Einigung unter höchstem Druck
Kommentar von Raimund Neuß zum schwarz-roten Koalitionsvertrag
Köln (ots)
Der künftige Bundeskanzler Friedrich Merz (CDU) spricht von einem Aufbruchssignal, SPD-Chef Lars Klingbeil betont das Ziel, Deutschland gemeinsam voranzubringen, und CSU-Chef Markus Söder vermutet im Koalitionsvertrag gar einen möglichen Bestseller. Vor sechs Wochen, am Montag nach der Bundestagswahl, hatte ebenjener Söder noch von der letzten Patrone der Demokratie gesprochen.
Für beide Sichtweisen spricht etwas: Für die, die Söder am 24. Februar 2025 formuliert hat, ebenso wie für den jetzt geäußerten Optimismus. Die Bedingungen, unter denen Union und SPD ihr Bündnis beginnen, könnten schwieriger nicht sein. Zu anhaltenden Problemen vom Klimawandel bis zur Aggression des russischen Präsidenten Wladimir Putin und seiner Kamarilla kommt das Verhalten von US-Präsident Donald Trump hinzu, der das Vertrauen in die Nato untergräbt und im Begriff ist, eine internationale Wirtschaftskrise zu inszenieren.
Diesen Herausforderungen müssen - es geht nicht anders - Vertreter von drei Parteien begegnen, die bei der Bundestagswahl miserable Ergebnisse erzielt haben. Hernach haben sie laut Umfragen weiter an Vertrauen eingebüßt. Wer da nur auf Merz und die Glaubwürdigkeitsprobleme der Unionsparteien zeigt, der sieht nicht das ganze Bild. Auch die Sozialdemokraten verlieren, die Grünen stagnieren, Parteien am linken und rechten Rand legen zu. Wir erleben tatsächlich eine Krise der Demokratie, und Söders martialisches Wort von der letzten Patrone trifft den Sachverhalt durchaus.
Wird diese letzte Patrone klug genutzt? Manche Details des Koalitionsvertrages mögen Zweifel wecken. Eine Koalition, die angeblich doch streng priorisieren will, verteilt Boni nach allen Seiten: Förderung von E-Dienstwagen, aber auch von Wasserstofftankstellen für Lkw. Agrardiesel-Rückvergütung. Beim Erhalt der für die Demokratie so wichtigen Medienvielfalt wird dagegen nur geprüft und erörtert. Wie die 300 Milliarden Euro, die aus dem schuldenfinanzierten Sondervermögen von 500 Milliarden überhaupt noch frei verfügbar sind, verteilt werden sollen, auch das sehen wir später. Die Entscheidung über eine Reaktivierung der Wehrpflicht wird vertagt, aber immerhin werden Voraussetzungen für Wehrerfassung und Wehrüberwachung geschaffen. Ja, immerhin. So wie es auch andere sinnvolle Festlegungen gibt, etwa die Bildung eines Nationalen Sicherheitsrates.

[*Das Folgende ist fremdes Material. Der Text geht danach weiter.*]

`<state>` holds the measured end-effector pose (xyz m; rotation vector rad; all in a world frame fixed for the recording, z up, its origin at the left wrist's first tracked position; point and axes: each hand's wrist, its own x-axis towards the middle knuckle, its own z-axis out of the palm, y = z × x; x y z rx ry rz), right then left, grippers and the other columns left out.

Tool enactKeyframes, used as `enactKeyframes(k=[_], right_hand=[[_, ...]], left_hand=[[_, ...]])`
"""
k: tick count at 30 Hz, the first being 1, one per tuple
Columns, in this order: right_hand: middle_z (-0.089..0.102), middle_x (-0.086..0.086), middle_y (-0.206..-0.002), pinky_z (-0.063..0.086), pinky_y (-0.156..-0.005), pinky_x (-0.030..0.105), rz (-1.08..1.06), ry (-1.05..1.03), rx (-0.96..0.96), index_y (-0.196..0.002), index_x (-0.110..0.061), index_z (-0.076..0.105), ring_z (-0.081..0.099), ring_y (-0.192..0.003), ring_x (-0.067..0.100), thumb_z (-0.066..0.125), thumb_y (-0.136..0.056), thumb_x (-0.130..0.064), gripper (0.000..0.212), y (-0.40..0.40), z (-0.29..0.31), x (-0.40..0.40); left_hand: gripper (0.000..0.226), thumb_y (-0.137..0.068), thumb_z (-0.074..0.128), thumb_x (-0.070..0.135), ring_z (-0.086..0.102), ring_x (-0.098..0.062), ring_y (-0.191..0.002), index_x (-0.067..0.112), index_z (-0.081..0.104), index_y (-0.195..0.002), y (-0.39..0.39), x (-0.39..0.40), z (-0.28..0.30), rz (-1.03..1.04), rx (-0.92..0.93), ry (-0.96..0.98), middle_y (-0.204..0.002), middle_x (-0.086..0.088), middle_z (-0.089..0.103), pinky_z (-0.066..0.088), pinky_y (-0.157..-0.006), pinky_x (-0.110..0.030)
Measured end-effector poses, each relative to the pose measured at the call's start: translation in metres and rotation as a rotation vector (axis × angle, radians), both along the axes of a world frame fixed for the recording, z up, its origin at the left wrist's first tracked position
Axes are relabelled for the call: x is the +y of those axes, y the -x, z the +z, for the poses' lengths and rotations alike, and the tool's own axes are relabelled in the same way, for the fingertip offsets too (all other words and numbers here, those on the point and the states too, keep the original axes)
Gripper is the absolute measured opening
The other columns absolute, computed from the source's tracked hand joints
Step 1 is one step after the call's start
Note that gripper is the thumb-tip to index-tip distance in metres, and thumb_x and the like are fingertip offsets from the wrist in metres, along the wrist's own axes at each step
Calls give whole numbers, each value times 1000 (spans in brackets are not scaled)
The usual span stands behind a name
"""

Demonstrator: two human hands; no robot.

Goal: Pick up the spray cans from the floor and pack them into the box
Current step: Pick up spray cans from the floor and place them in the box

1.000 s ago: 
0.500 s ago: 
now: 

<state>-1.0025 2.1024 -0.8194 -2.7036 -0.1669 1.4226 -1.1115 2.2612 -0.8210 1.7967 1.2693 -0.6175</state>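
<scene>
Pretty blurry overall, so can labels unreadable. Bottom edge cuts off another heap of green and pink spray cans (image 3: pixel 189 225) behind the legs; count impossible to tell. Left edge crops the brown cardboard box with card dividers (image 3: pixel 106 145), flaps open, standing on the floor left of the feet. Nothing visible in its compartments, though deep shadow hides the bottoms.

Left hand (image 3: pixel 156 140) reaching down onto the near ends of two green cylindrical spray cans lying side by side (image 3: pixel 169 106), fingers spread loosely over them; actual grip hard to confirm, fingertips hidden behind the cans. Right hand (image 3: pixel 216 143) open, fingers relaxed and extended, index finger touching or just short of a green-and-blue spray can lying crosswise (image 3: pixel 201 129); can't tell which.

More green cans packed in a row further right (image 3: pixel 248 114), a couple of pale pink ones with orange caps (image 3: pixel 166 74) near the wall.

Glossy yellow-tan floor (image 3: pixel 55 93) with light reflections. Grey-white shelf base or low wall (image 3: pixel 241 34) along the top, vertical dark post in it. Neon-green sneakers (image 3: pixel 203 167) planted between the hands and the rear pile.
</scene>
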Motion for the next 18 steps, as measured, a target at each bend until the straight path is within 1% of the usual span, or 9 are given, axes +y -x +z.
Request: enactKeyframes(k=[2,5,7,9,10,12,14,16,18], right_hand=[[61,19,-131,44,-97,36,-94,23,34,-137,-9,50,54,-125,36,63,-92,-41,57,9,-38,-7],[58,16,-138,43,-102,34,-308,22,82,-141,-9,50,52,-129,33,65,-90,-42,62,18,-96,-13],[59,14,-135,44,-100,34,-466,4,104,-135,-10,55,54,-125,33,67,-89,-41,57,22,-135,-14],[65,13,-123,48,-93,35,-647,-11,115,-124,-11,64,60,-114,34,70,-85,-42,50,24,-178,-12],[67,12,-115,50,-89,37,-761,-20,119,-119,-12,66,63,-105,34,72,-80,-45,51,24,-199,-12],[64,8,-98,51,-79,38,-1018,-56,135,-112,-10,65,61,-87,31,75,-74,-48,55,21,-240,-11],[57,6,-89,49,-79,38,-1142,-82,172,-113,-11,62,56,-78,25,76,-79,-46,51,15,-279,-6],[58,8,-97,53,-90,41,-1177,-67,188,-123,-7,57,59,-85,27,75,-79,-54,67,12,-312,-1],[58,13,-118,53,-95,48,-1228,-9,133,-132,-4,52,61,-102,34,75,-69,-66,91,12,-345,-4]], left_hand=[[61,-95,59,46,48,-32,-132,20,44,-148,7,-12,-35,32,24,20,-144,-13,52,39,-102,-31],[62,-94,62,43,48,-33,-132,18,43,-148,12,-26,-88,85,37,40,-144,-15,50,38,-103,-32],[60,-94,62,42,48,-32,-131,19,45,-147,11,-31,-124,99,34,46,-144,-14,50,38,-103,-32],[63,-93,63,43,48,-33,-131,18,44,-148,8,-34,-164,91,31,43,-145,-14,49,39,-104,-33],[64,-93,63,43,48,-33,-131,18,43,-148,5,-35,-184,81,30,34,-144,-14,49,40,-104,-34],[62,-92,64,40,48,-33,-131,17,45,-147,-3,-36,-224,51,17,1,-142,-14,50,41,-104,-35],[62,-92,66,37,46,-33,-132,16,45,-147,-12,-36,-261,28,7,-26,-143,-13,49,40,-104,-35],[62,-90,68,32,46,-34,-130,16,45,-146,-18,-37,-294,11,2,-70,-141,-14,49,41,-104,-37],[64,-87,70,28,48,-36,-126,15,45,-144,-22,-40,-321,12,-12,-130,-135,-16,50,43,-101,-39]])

Wichtiger als all diese Einzelheiten ist aber das, was SPD-Chef Klingbeil festgehalten hat: Den Partnern ist es gelungen, "trotz unterschiedlicher Standpunkte Brücken zu bauen". Und das unter höchstem Druck.
Die Zeiten sind gefährlich. Das nehmen die Bürger wahr, denen laut Umfragen die geopolitischen Krisen und die wirtschaftliche Lage die größten Sorgen machen - weit größere als Probleme der Migration, so lobenswert auch das Ziel ist, hier Recht und Ordnung durchzusetzen. Schon morgen kann der jeweils nächste Eskalationsschritt der Herren Trump, Putin oder - nicht zu vergessen - Xi alle Absprachen überholen. Umso wichtiger ist es, dass unser Land eine handlungsfähige Führung bekommt und an der Seite Frankreichs und Polens wieder eine zentrale Rolle in der EU einnimmt. Am Ende werden weder Agrarsubventionen noch die Zahl der Aufgriffe von Migranten an deutschen Grenzen das Urteil über die Regierung Merz bestimmen, sondern die eine, die zentrale Frage: in welchem Maße es dieser Regierung gelungen ist, unsere Demokratie vor Angriffen von innen und außen zu schützen.